望潮亭通信

無常なる世界を見るは楽しかり

世界で大規模な山火事

 オーストラリア南東部で11月から山火事(森林火災)が猛威を振るっている。100カ所以上で発生した火災は強風により燃え広がり、合体したりして規模を拡大、シドニーに迫っているという。すでに165万haが焼失し、700戸以上の住宅が被害を受け、死傷者が出ている。焼け死んだコアラも多いと伝えられる。

 今年のオーストラリアは干ばつに見舞われ、乾燥していたことから、毎年のように発生する山火事(森林火災)が多発し、強風に煽られて燃え広がった。報道によると、ニューサウスウェールズ州消防局の副局長は、消防隊は住民を避難させ、火災が発生しやすい乾燥した気候と強風が静まるのを願う以外にできることはないと述べたそうだ。

 大規模な山火事は10月に米カリフォルニア州でも発生していた。約4万haが焼失し、州知事は州全域に非常事態を宣言した。20万人以上が避難を強いられ、セレブの豪邸を含む多くの住宅が被害を受けた。同州では昨年も大規模な山火事が発生、15万世帯が焼失、86人が死亡した。
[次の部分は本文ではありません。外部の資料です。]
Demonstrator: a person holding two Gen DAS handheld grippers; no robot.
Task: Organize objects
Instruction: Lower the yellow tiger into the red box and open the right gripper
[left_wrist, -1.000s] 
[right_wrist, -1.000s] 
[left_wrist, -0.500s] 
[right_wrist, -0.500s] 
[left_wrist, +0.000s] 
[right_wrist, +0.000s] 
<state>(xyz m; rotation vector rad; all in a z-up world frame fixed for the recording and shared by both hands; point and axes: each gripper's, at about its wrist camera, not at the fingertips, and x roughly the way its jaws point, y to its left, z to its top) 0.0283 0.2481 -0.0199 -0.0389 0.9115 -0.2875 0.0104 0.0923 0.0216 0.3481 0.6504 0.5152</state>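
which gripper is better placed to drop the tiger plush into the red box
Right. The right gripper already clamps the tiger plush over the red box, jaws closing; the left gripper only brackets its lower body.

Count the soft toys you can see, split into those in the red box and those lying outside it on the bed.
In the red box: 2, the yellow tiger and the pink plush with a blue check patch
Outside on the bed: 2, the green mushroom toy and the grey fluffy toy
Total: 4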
 同州で大規模な山火事が多いのは、乾燥した気候に季節的な強風が加わって小さな山火事がたちまち大規模化するためだという。昨年の山火事は、電力大手PG&Eの送電線など老朽化した設備が火元になったと見られ、最近、被害者らと総額135億ドルの損害賠償で和解した。また、山火事の再発を防ぐためにと送配電網の稼働を止める計画停電を同社は繰り返している。

 6月にはスペインのカタルーニャ地方で大規模な山火事が発生、6500haの森林が焼失し、7月にはポルトガルで8500haが焼失する山火事が発生した。報道によると欧州では18年、計120万haが山火事で焼失し、死者は100人以上になるという。8月には南米アマゾンの熱帯雨林で3万件以上の火災が発生したが、こちらは違法な伐採や焼き畑などが原因と見られている。

 干ばつによる乾燥や高温の気温、強風などが山火事の大規模化を促進しているようで、地球温暖化によって山火事が増えているとの解釈が珍しくない。だが、山火事の4%が自然発火で、残りの96%は人間が関わっているとの報告がある(WWF)。都市への人口移動は世界的な傾向で、放棄地が増えて管理されない森林などが増えたことの影響もあるという。

 森林は大気中のCO2を吸収する機能があり、アマゾンの熱帯林が固定している炭素は推定900億~1400億トンで世界中で人為的に放出される温室効果ガスの9~14年分に相当する(WWF)。だが、山火事(森林火災)は大量のCO2を大気中に放出するので、温暖化論者の説に従えば、山火事は温暖化を加速することになる。

 過激な温暖化論者なら「CO2排出増加を防ぐため、世界各地で発生する山火事の発生を阻止しろ」と主張しそうなものだが、山火事(森林火災)は不可抗力と見られているのか、そんな声は聞こえてこない。むしろ山火事(森林火災)の原因を温暖化と結びつけることで、温暖化の危機を言い立てる材料に利用しているように見える。